*WHAT YOU ARE ASKED TO DO:*
Strip the pictures and reproduce the rest of the listing exactly.
══════════════════════════════
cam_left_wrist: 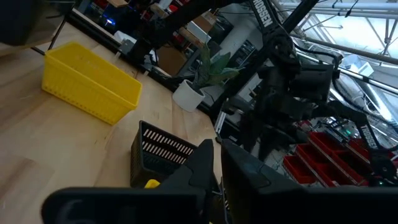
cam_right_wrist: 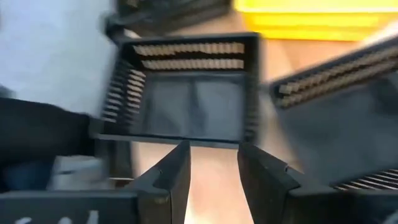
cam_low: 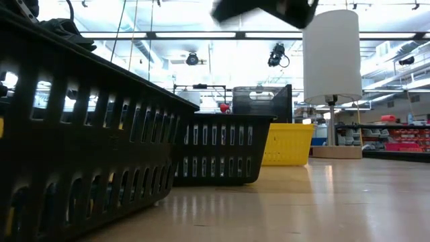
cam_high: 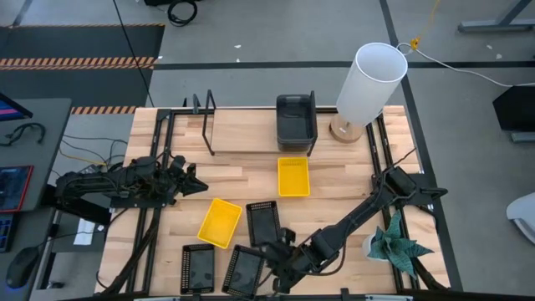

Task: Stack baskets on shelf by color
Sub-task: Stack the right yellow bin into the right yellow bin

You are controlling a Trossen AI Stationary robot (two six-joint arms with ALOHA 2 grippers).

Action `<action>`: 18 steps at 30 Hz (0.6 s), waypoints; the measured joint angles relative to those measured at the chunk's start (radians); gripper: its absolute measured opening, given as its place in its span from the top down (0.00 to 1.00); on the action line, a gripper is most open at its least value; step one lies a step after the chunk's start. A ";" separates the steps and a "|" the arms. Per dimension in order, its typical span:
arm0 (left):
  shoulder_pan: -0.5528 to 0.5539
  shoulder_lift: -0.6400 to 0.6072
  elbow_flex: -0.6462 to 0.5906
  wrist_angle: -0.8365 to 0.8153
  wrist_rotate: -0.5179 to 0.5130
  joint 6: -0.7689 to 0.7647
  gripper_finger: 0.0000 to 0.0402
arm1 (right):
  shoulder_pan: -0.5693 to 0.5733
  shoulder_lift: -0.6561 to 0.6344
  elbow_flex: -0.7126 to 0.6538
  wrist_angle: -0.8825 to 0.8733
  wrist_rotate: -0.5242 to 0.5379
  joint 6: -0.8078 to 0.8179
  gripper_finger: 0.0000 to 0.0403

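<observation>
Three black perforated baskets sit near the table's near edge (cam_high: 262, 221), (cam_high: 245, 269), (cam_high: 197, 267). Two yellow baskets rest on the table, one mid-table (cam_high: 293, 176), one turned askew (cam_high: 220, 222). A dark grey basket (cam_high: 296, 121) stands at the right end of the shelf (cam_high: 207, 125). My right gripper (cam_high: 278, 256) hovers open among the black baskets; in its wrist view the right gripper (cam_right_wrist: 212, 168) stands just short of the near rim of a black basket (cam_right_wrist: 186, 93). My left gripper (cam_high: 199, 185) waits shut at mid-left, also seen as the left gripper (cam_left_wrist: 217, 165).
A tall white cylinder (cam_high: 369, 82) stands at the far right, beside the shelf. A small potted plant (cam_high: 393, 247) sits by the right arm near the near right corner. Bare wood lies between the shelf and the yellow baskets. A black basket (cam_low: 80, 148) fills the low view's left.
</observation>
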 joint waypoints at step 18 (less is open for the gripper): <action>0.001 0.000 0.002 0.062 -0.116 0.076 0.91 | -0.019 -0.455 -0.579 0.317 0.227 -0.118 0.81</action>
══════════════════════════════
*SOLUTION TO THIS PROBLEM:*
cam_left_wrist: 
cam_right_wrist: 
cam_low: 
cam_high: 

Task: Stack baskets on shelf by color
Sub-task: Stack the right yellow bin into the right yellow bin

You are controlling a Trossen AI Stationary robot (two six-joint arms with ALOHA 2 grippers).

Action `<action>`: 18 steps at 30 Hz (0.6 s), waypoints; the measured joint angles relative to those measured at the chunk's start (radians); gripper: its absolute measured opening, given as its place in its span from the top down (0.00 to 1.00); on the action line, a gripper is most open at its least value; step one lies a step after the chunk's start. A ";" separates the steps and a "|" the arms. Per dimension in order, its typical span:
arm0 (left):
  shoulder_pan: -0.5528 to 0.5539
  shoulder_lift: -0.6400 to 0.6072
  elbow_flex: -0.6462 to 0.5906
  wrist_angle: -0.8365 to 0.8153
  wrist_rotate: -0.5179 to 0.5130
  joint 6: -0.7689 to 0.7647
  gripper_finger: 0.0000 to 0.0402
arm1 (right):
  shoulder_pan: -0.5693 to 0.5733
  shoulder_lift: -0.6561 to 0.6344
  elbow_flex: -0.7126 to 0.6538
  wrist_angle: -0.8825 to 0.8733
  wrist_rotate: -0.5242 to 0.5379
  joint 6: -0.8078 to 0.8179
  gripper_finger: 0.0000 to 0.0403

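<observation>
Three black perforated baskets sit near the table's near edge (cam_high: 262, 221), (cam_high: 245, 269), (cam_high: 197, 267). Two yellow baskets rest on the table, one mid-table (cam_high: 293, 176), one turned askew (cam_high: 220, 222). A dark grey basket (cam_high: 296, 121) stands at the right end of the shelf (cam_high: 207, 125). My right gripper (cam_high: 278, 256) hovers open among the black baskets; in its wrist view the right gripper (cam_right_wrist: 212, 168) stands just short of the near rim of a black basket (cam_right_wrist: 186, 93). My left gripper (cam_high: 199, 185) waits shut at mid-left, also seen as the left gripper (cam_left_wrist: 217, 165).
A tall white cylinder (cam_high: 369, 82) stands at the far right, beside the shelf. A small potted plant (cam_high: 393, 247) sits by the right arm near the near right corner. Bare wood lies between the shelf and the yellow baskets. A black basket (cam_low: 80, 148) fills the low view's left.
</observation>
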 joint waypoints at step 18 (less is open for the gripper): <action>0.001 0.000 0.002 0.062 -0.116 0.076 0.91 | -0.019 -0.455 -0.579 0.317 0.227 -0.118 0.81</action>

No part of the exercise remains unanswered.